▶ _What you will do_: Lines to return, exactly: from the line with "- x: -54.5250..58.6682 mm" to the line with "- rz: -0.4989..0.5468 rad" in the entries below, both included.

▶ _Material to process_:
--------------------

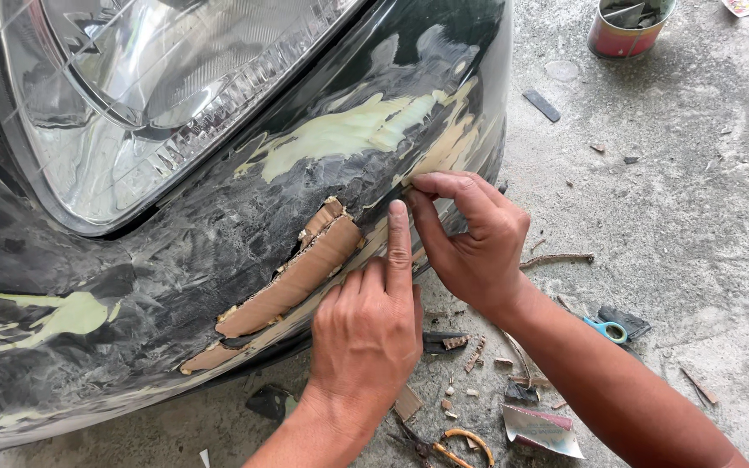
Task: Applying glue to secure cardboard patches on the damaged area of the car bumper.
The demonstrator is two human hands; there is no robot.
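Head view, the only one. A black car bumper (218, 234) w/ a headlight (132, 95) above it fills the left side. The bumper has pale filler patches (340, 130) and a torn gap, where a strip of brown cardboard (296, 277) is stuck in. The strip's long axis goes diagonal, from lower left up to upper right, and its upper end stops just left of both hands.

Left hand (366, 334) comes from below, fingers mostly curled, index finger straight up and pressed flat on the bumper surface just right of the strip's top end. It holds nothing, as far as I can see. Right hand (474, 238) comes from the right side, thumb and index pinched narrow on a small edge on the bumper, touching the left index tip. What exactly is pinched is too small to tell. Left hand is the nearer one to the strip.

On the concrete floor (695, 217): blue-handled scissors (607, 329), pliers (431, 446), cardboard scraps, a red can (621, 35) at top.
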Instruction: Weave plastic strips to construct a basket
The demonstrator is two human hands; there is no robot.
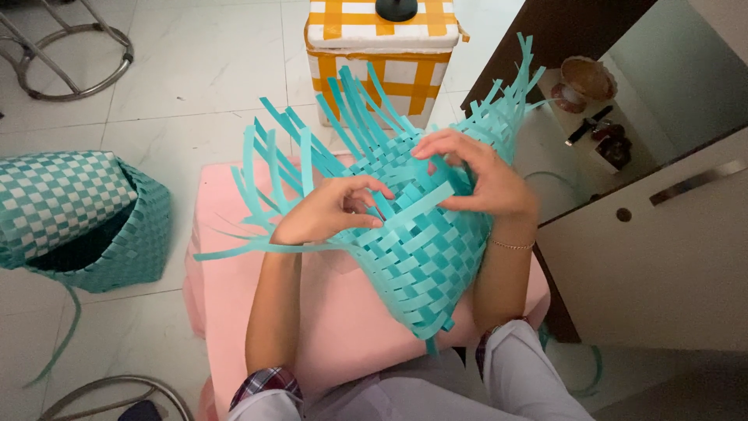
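Observation:
A half-woven basket (425, 249) of teal plastic strips rests tilted on a pink cushioned stool (343, 312) in front of me. Loose strip ends (292, 152) fan out from its upper edge to the left and the far right. My left hand (327, 210) pinches a strip at the weave's left edge, fingers curled around it. My right hand (475, 175) presses on the upper right of the weave, fingertips gripping strips there. A thin bracelet circles my right wrist.
A finished teal-and-white checked basket (86, 214) lies on the tiled floor at left. A white box with orange tape (382, 58) stands beyond the stool. A white cabinet (662, 249) with a mirrored door is at right. Metal chair legs (74, 58) are at top left.

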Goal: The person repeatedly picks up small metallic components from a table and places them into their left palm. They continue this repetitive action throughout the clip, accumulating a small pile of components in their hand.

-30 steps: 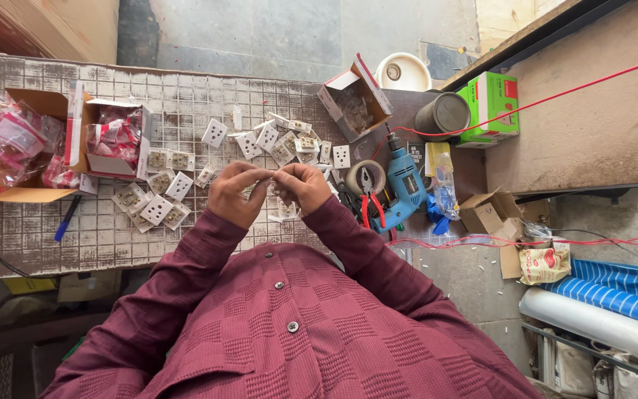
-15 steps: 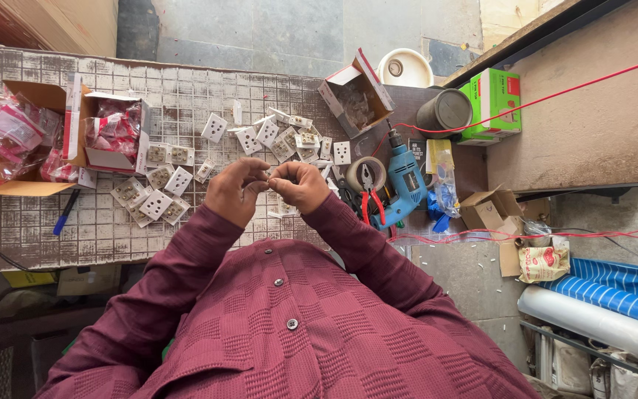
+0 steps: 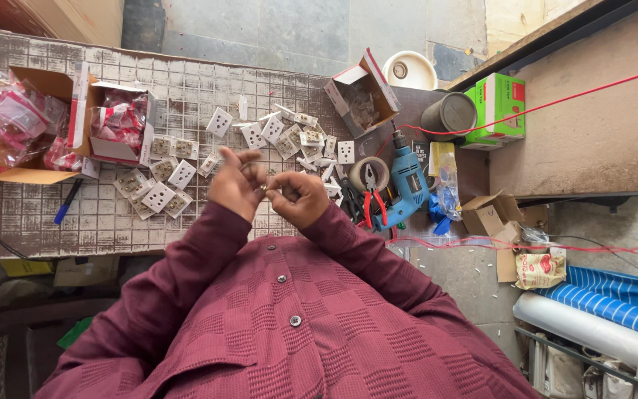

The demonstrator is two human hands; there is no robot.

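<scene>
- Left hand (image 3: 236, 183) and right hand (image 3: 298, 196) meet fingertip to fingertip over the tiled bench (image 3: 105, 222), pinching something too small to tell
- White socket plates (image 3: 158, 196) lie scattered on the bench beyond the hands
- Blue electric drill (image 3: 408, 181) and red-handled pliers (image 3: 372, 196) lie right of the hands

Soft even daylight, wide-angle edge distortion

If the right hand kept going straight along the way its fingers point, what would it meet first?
The right hand points leftward at the left hand, almost touching around a small part I can't make out. It would likely meet those fingers first.
</scene>
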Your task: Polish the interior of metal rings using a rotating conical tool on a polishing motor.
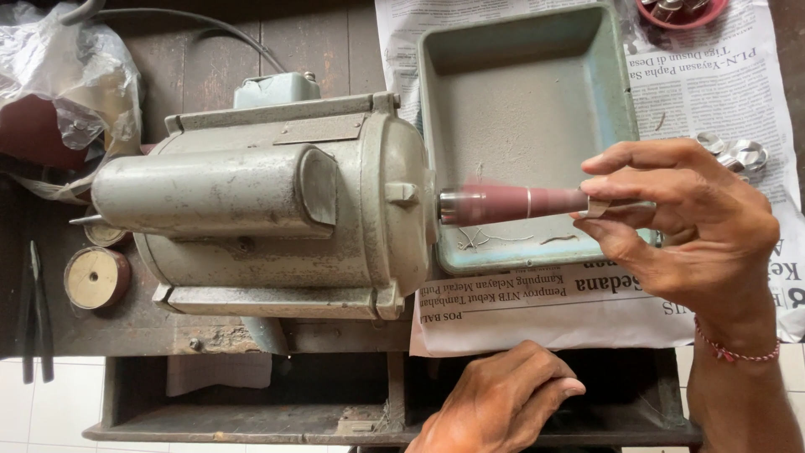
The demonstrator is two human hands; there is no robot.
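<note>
1. Motor (260,210): big grey electric unit lying on the dark wooden bench (210,50), shaft pointing toward the person's right. Grey with dust, cable running off behind it.
2. Newspaper (713,84): spread under the work area to the right of the motor.
3. Tray (520,109): grey-green metal pan on the newspaper, sitting under the shaft end. A few thin curls or slivers on its floor near the front edge; otherwise only dust.
4. Right hand (679,218): fingers half curled, thumb and fingertips pinched on a small pale piece (597,207), held right at the tip of the spindle. Looks like a thin strip or band; too small to say more.
5. Left hand (503,398): loosely closed, holding nothing visible, resting on the front edge of the bench below the tray.
6. Spindle (511,203): tapered, wrapped in reddish abrasive, mounted on the motor shaft over the tray. Blurred, so I'd judge it spinning.
7. Spare abrasive roll (96,277): left of the motor, beside dark pliers (35,310).
8. Shiny metal rings (738,153): a few on the paper behind the right hand.
9. Progress, my read: the piece is on the abrasive, so sanding is in hand. Little debris in the tray. I can't tell which of the rings are finished.
</note>
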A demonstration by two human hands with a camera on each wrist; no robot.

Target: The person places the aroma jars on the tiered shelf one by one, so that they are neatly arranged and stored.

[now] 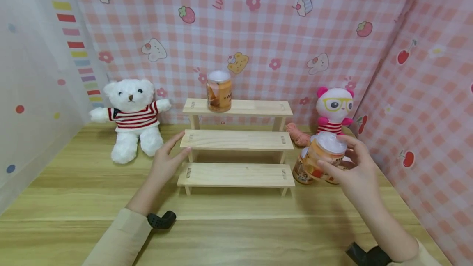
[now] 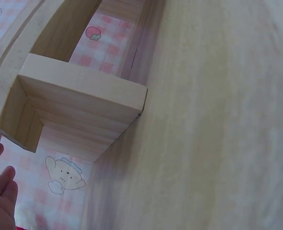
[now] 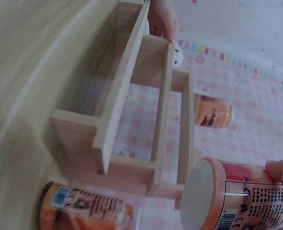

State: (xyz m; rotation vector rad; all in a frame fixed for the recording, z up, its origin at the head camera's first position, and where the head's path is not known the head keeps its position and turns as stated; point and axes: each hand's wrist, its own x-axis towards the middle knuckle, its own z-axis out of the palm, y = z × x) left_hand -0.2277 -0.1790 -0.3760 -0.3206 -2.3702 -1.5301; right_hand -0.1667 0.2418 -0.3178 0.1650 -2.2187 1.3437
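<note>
My right hand (image 1: 359, 172) grips an orange printed can (image 1: 318, 157) with a clear lid, fingers and thumb around its sides. It is held in the air to the right of a three-step wooden display rack (image 1: 236, 141). Behind and below it, other orange cans (image 1: 303, 171) stand on the table, partly hidden. At the rack's left end, my left hand (image 1: 164, 165) rests its fingertips against the middle step. In the left wrist view, only some fingers (image 2: 2, 184) show beside the wood. A similar can (image 1: 219, 93) stands upright on the top step, left of its centre.
A white teddy bear (image 1: 133, 122) in a striped shirt sits left of the rack. To the right, behind the cans, are a pink-and-white panda doll (image 1: 335, 108) and a coil of pink yarn (image 1: 297, 134). Checked pink cloth (image 1: 258, 44) hangs at the back.
</note>
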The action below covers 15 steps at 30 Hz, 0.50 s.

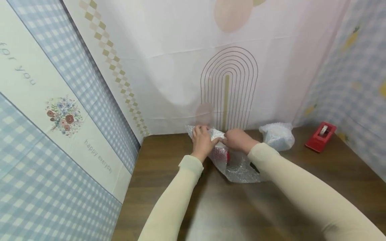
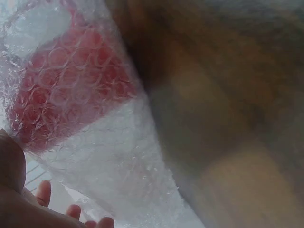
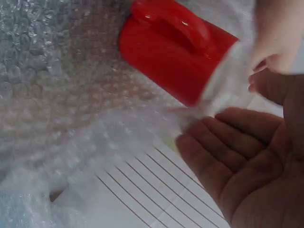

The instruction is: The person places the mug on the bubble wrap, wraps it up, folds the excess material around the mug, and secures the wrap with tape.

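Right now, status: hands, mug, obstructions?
Left hand and right hand at the bubble wrap. Red mug partly covered, handle showing. Wrapped bundle to the right, seemingly not blocking.

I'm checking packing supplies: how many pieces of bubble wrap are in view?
2: one sheet partly around the red mug; one bundle left of the tape dispenser. More may be hidden inside the bundle.
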Each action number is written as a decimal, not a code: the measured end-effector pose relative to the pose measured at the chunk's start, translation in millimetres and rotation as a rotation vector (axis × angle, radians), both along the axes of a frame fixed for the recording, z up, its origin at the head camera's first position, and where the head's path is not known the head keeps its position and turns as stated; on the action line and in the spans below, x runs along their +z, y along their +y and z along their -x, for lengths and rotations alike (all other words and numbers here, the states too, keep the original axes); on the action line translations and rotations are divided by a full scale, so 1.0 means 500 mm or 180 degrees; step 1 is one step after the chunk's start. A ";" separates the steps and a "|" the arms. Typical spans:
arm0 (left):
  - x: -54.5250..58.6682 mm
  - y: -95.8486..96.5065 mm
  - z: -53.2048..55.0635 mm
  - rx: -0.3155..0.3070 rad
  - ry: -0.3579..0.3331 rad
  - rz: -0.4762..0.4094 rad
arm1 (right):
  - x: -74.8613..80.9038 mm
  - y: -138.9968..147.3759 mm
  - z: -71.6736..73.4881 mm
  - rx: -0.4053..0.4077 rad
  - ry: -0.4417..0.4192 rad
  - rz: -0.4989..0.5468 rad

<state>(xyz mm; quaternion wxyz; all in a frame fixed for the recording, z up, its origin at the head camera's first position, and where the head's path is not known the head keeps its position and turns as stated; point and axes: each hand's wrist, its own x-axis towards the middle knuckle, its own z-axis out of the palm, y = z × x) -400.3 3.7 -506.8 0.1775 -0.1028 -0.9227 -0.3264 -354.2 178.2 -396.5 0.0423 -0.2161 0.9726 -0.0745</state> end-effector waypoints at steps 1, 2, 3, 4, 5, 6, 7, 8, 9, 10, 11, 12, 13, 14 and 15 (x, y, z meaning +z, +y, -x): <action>-0.008 -0.006 0.002 -0.0019 0.0030 -0.0070 | -0.008 -0.005 -0.001 -0.0052 0.0035 -0.0030; -0.015 -0.014 0.005 -0.0035 0.0052 -0.0162 | -0.017 -0.009 -0.002 -0.0116 0.0069 -0.0023; -0.024 -0.025 0.010 -0.0029 0.0079 -0.0265 | -0.022 -0.013 -0.003 -0.0167 0.0091 0.0006; -0.030 -0.038 0.014 0.0013 0.0082 -0.0408 | -0.027 -0.017 -0.003 -0.0190 0.0130 0.0033; -0.017 -0.054 0.005 0.0096 0.0053 -0.0475 | -0.032 -0.021 -0.004 -0.0200 0.0178 0.0048; -0.033 -0.071 0.019 0.0222 0.0076 -0.0520 | -0.034 -0.025 -0.005 -0.0210 0.0212 0.0062; -0.035 -0.088 0.027 0.0318 -0.0072 -0.0639 | -0.037 -0.029 -0.005 -0.0222 0.0246 0.0071; -0.045 -0.107 0.038 0.0428 -0.0186 -0.0741 | -0.040 -0.032 -0.004 -0.0225 0.0288 0.0081; -0.051 -0.124 0.045 0.0501 -0.0359 -0.0815 | -0.044 -0.033 -0.002 -0.0221 0.0327 0.0090; -0.052 -0.139 0.048 0.0541 -0.0621 -0.0911 | -0.049 -0.033 0.002 -0.0233 0.0360 0.0095; -0.049 -0.152 0.046 0.0462 -0.0932 -0.1024 | -0.056 -0.031 0.007 -0.0251 0.0380 0.0124; -0.050 -0.163 0.050 0.0334 -0.1297 -0.1275 | -0.067 -0.027 0.017 -0.0253 0.0424 0.0147; -0.030 -0.171 0.034 0.0196 -0.1670 -0.1520 | -0.079 -0.020 0.028 -0.0261 0.0453 0.0188; -0.014 -0.177 0.019 0.0062 -0.1964 -0.1747 | -0.091 -0.014 0.040 -0.0271 0.0458 0.0233; 0.002 -0.180 0.003 -0.0059 -0.2225 -0.1966 | -0.129 0.004 0.072 -0.0212 0.0518 0.0390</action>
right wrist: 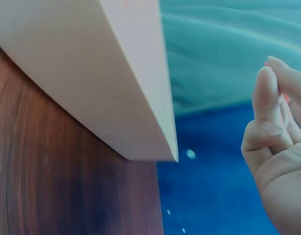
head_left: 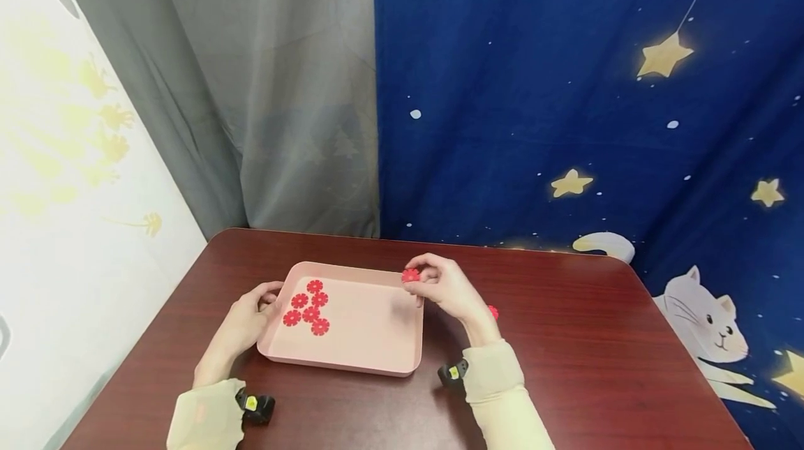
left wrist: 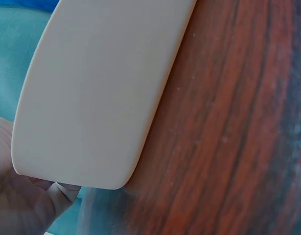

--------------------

▶ _Solved problem_:
  - x: -54.5250..58.6682 mm
  - y: -95.8486..96.5065 mm
  - z: -53.2048..55.0635 mm
  - rx: -0.3155..0.3070 rad
  - ry: -0.3579..0.3331 rad
  - rz: -0.4762..0.4094 rad
arm1 (right):
  - x: -74.8613..80.9038 mm
  - y: -138.9968..147.3759 mm
  - z: -71.6736..73.4881 mm
  - rx: -0.4053..0.4077 rad
  - ry: -0.4417..0.4192 rad
  - rz: -0.4989..0.5468 rad

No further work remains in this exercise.